*Task*:
Output range, inclusive: from the line containing "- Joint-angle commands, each" to the line containing "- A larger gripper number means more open". Restate those lines from the data below word for word and only those.

*Supplied data*:
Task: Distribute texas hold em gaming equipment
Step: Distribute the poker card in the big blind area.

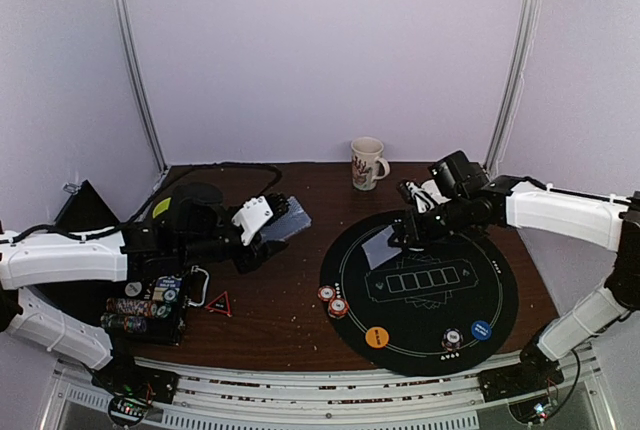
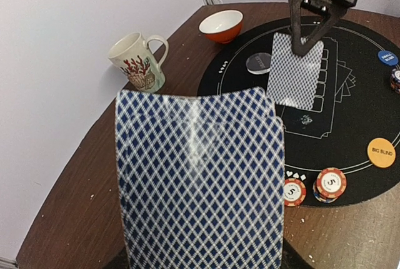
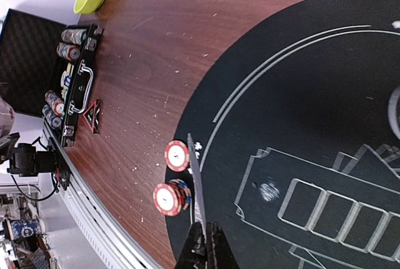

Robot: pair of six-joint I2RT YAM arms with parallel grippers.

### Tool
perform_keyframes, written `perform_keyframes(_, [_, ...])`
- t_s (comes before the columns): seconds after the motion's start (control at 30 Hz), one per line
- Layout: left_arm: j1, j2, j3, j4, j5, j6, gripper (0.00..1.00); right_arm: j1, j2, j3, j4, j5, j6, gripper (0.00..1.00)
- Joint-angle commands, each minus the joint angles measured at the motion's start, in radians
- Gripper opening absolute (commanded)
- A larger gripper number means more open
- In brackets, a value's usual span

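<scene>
Left claw (image 1: 268, 230), centre-left in the top view: grasping the deck of cards (image 2: 200, 181). Blue-checked backs fill the lower left-wrist view.

Right claw (image 3: 204, 230): clenched on a single card (image 2: 295, 72), held over the upper left of the black mat (image 1: 500, 295) on the worktop (image 1: 270, 300). Cannot tell whether the card touches the mat.

Two red-and-white chip stacks (image 2: 330, 183) sit at the mat's left rim. Orange button (image 1: 377, 337) and blue button (image 1: 481, 330) lie along the mat's lower edge.
</scene>
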Motion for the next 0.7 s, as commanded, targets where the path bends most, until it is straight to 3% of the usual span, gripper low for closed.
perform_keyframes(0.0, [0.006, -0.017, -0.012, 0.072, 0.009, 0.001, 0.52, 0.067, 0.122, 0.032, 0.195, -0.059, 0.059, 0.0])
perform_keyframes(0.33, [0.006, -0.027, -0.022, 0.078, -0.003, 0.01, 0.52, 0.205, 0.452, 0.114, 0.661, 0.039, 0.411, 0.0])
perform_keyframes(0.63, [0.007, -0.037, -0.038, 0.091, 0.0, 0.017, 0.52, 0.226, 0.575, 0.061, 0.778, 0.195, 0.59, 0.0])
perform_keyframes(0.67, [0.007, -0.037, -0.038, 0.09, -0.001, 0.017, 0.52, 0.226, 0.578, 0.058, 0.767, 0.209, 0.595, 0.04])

*Output below*:
- Joint-angle commands, each minus the joint angles measured at the motion's start, in radians
- Gripper opening absolute (commanded)
- A larger gripper number means more open

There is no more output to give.